# [DIRECTIONS FOR THIS TASK]
The entries are to be reproduced word for word, with all images left out.
--- START ---
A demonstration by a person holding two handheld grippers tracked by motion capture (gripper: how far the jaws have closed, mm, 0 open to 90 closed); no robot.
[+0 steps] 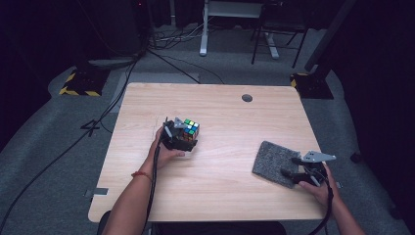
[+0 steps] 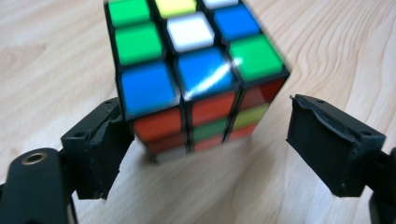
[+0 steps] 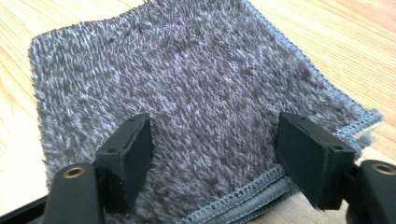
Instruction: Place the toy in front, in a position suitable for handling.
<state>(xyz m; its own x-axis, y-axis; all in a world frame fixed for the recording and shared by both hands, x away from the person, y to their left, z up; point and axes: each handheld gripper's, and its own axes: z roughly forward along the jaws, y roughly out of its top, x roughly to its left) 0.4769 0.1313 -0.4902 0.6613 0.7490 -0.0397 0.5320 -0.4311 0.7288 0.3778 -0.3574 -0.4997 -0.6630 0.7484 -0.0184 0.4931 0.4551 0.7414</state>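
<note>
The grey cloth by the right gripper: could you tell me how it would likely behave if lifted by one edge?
The grey cloth looks thin and shaggy with a stitched hem, so it would probably droop limply. It lies flat on the table, likely light. Its pile should resist slipping.

I am looking past a wooden counter (image 1: 220, 112) with a grey grommet (image 1: 247, 98); cables (image 1: 166, 58) are trailing over the grey floor (image 1: 49, 142) beyond.
</note>
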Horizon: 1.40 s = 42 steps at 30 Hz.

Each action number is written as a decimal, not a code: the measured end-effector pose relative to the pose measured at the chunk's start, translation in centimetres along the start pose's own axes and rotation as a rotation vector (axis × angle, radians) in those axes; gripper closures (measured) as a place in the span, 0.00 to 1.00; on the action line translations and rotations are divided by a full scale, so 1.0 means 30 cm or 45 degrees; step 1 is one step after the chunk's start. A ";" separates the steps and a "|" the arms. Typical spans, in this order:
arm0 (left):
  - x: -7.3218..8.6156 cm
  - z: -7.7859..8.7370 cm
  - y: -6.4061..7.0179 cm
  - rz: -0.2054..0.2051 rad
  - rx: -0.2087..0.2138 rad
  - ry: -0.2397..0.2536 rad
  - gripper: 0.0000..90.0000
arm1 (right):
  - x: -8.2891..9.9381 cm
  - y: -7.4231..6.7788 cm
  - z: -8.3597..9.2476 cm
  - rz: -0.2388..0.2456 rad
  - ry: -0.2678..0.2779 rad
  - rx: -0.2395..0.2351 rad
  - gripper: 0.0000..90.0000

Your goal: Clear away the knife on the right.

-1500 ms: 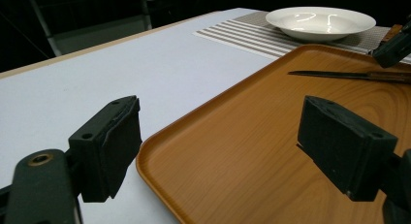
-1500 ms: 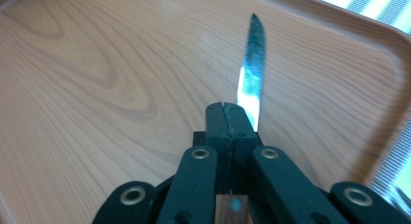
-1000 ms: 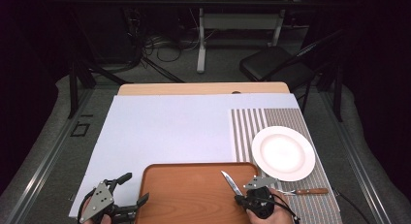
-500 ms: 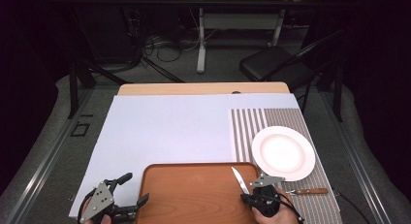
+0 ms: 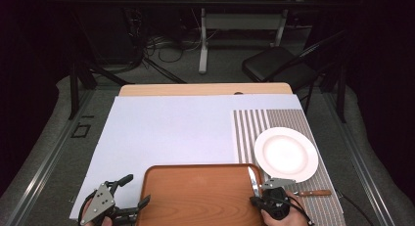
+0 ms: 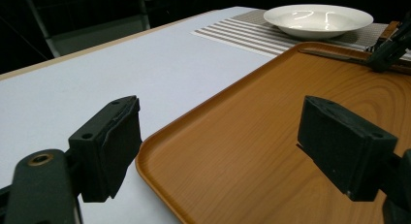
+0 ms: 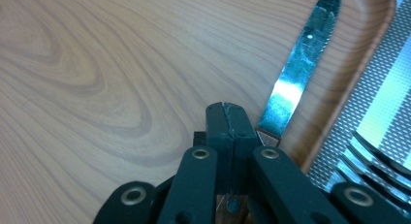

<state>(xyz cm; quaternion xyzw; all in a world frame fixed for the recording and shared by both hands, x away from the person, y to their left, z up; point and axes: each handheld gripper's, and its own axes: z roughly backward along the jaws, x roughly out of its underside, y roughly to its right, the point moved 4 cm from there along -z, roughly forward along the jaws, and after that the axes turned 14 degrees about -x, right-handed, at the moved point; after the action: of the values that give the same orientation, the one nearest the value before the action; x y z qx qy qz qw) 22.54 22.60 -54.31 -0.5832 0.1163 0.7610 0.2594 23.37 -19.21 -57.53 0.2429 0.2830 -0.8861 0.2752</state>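
The right gripper [image 5: 262,192] has its jaws pressed together on a table knife [image 5: 253,181], clamped where the wooden handle meets the blade; in the right gripper view the pads meet with a sliver of brown handle showing beneath them and the steel blade [image 7: 295,73] running out past their tips. The knife sits at the right end of the wooden tray [image 5: 195,196], just inside its raised rim, and from these views it cannot be told whether the blade rests on the tray or hangs slightly above it. Its long axis runs away from the person, tip pointing toward the far edge of the tray and leaning a little left, close to parallel with the tray's right rim. A fork [image 5: 313,192] already lies on the striped placemat [image 5: 274,119] below the white plate [image 5: 286,154], so the step in hand looks like carrying the knife off the tray to its place in that setting. The next move probably calls for lifting it clear of the rim and swinging it right onto the mat without losing the narrow grip. The left gripper [image 5: 126,196] waits with jaws wide apart, holding nothing, at the tray's left corner.
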 end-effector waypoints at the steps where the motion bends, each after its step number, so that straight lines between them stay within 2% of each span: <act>1: 0.000 0.000 0.000 -0.001 0.000 -0.001 0.17 | 0.001 0.000 0.002 -0.007 -0.001 -0.001 1.00; 7: 0.000 0.001 -0.001 0.003 -0.003 -0.001 0.17 | 0.002 0.001 0.007 -0.003 -0.001 0.005 1.00; 14: 0.000 0.000 -0.001 -0.003 -0.004 -0.001 0.17 | -0.006 -0.034 0.034 0.065 0.027 -0.015 1.00; 19: 0.001 0.001 -0.001 0.003 -0.011 -0.002 0.17 | -0.008 -0.049 0.049 0.177 0.033 0.001 0.97; 20: 0.001 0.001 -0.001 0.005 -0.011 -0.002 0.17 | -0.012 -0.053 0.054 0.217 0.047 -0.002 0.94; 24: 0.000 0.001 -0.001 0.006 -0.012 -0.003 0.17 | -0.029 -0.067 0.079 0.302 0.082 -0.049 0.92; 26: -0.001 0.001 0.000 0.003 -0.009 -0.001 0.17 | -0.035 -0.064 0.087 0.339 0.083 -0.030 0.88; 31: 0.000 -0.001 -0.003 0.010 -0.006 -0.001 0.17 | -0.038 -0.047 0.086 0.358 0.095 -0.037 0.87; 37: -0.001 0.002 -0.003 0.015 -0.009 0.006 0.17 | -0.048 -0.055 0.090 0.406 0.152 -0.099 0.79; 39: -0.001 0.001 -0.002 0.013 -0.006 0.004 0.17 | -0.049 -0.051 0.094 0.394 0.145 -0.079 0.77; 42: -0.001 -0.002 -0.001 0.014 -0.005 0.002 0.17 | -0.049 -0.045 0.101 0.433 0.126 -0.050 0.72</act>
<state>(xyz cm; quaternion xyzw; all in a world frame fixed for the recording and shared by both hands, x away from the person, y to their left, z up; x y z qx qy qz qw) 22.60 22.58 -54.28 -0.5836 0.1181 0.7622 0.2540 22.76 -19.68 -53.98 0.3251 0.2683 -0.8080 0.4117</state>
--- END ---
# [FINISHED EXERCISE]
A demonstration by a person holding two handheld grippers tracked by motion capture (gripper: how far the jaws have closed, mm, 0 open to 90 closed); no robot.
[+0 steps] 
[+0 steps] 
[+0 steps] 
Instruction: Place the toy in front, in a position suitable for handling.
<state>(xyz m; its own x-axis, y-axis; all in a world frame fixed for the recording and shared by both hands, x away from the person, y to their left, z up; point and axes: each handheld gripper's, and its own axes: z roughly forward along the jaws, y roughly out of its top, x roughly to its left) 0.4769 0.1313 -0.4902 0.6613 0.7490 -0.0397 0.5320 -0.4311 0.7288 0.3778 -0.3574 -0.4997 -0.6630 0.7484 -0.0184 0.4931 0.4551 0.7414</state>
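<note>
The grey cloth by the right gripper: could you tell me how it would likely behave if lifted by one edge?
The grey cloth looks thin and shaggy with a stitched hem, so it would probably droop limply. It lies flat on the table, likely light. Its pile should resist slipping.

I am looking past a wooden counter (image 1: 220, 112) with a grey grommet (image 1: 247, 98); cables (image 1: 166, 58) are trailing over the grey floor (image 1: 49, 142) beyond.
</note>
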Horizon: 1.40 s = 42 steps at 30 Hz.

Each action number is written as a decimal, not a code: the measured end-effector pose relative to the pose measured at the chunk's start, translation in centimetres along the start pose's own axes and rotation as a rotation vector (axis × angle, radians) in those axes; gripper closures (measured) as a place in the span, 0.00 to 1.00; on the action line translations and rotations are divided by a full scale, so 1.0 means 30 cm or 45 degrees; step 1 is one step after the chunk's start. A ";" separates the steps and a "|" the arms. Typical spans, in this order:
arm0 (left):
  - x: -7.3218..8.6156 cm
  - z: -7.7859..8.7370 cm
  - y: -6.4061..7.0179 cm
  - rz: -0.2054..0.2051 rad
  - rx: -0.2087..0.2138 rad
  - ry: -0.2397..0.2536 rad
  - gripper: 0.0000..90.0000
arm1 (right):
  - x: -8.2891..9.9381 cm
  - y: -7.4231..6.7788 cm
  - z: -8.3597..9.2476 cm
  - rz: -0.2388..0.2456 rad
  - ry: -0.2678..0.2779 rad
  - rx: -0.2395..0.2351 rad
  - gripper: 0.0000..90.0000

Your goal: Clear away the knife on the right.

-1500 ms: 
-1500 ms: 
-1000 ms: 
-500 ms: 
+0 ms: 
+0 ms: 
+0 ms: 

<state>(xyz cm; quaternion xyzw; all in a world frame fixed for the recording and shared by both hands, x away from the person, y to their left, z up; point and axes: each handheld gripper's, and its own axes: z roughly backward along the jaws, x roughly out of its underside, y roughly to its right, the point moved 4 cm from there along -z, roughly forward along the jaws, and after that the axes turned 14 degrees about -x, right-handed, at the moved point; after the action: of the values that give the same orientation, the one nearest the value before the action; x y z qx qy qz qw) 22.54 22.60 -54.31 -0.5832 0.1163 0.7610 0.2594 23.37 -19.21 -57.53 0.2429 0.2830 -0.8861 0.2752</state>
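The right gripper [image 5: 262,192] has its jaws pressed together on a table knife [image 5: 253,181], clamped where the wooden handle meets the blade; in the right gripper view the pads meet with a sliver of brown handle showing beneath them and the steel blade [image 7: 295,73] running out past their tips. The knife sits at the right end of the wooden tray [image 5: 195,196], just inside its raised rim, and from these views it cannot be told whether the blade rests on the tray or hangs slightly above it. Its long axis runs away from the person, tip pointing toward the far edge of the tray and leaning a little left, close to parallel with the tray's right rim. A fork [image 5: 313,192] already lies on the striped placemat [image 5: 274,119] below the white plate [image 5: 286,154], so the step in hand looks like carrying the knife off the tray to its place in that setting. The next move probably calls for lifting it clear of the rim and swinging it right onto the mat without losing the narrow grip. The left gripper [image 5: 126,196] waits with jaws wide apart, holding nothing, at the tray's left corner.
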 end-effector waypoints at the steps where the motion bends, each after its step number, so that straight lines between them stay within 2% of each span: <act>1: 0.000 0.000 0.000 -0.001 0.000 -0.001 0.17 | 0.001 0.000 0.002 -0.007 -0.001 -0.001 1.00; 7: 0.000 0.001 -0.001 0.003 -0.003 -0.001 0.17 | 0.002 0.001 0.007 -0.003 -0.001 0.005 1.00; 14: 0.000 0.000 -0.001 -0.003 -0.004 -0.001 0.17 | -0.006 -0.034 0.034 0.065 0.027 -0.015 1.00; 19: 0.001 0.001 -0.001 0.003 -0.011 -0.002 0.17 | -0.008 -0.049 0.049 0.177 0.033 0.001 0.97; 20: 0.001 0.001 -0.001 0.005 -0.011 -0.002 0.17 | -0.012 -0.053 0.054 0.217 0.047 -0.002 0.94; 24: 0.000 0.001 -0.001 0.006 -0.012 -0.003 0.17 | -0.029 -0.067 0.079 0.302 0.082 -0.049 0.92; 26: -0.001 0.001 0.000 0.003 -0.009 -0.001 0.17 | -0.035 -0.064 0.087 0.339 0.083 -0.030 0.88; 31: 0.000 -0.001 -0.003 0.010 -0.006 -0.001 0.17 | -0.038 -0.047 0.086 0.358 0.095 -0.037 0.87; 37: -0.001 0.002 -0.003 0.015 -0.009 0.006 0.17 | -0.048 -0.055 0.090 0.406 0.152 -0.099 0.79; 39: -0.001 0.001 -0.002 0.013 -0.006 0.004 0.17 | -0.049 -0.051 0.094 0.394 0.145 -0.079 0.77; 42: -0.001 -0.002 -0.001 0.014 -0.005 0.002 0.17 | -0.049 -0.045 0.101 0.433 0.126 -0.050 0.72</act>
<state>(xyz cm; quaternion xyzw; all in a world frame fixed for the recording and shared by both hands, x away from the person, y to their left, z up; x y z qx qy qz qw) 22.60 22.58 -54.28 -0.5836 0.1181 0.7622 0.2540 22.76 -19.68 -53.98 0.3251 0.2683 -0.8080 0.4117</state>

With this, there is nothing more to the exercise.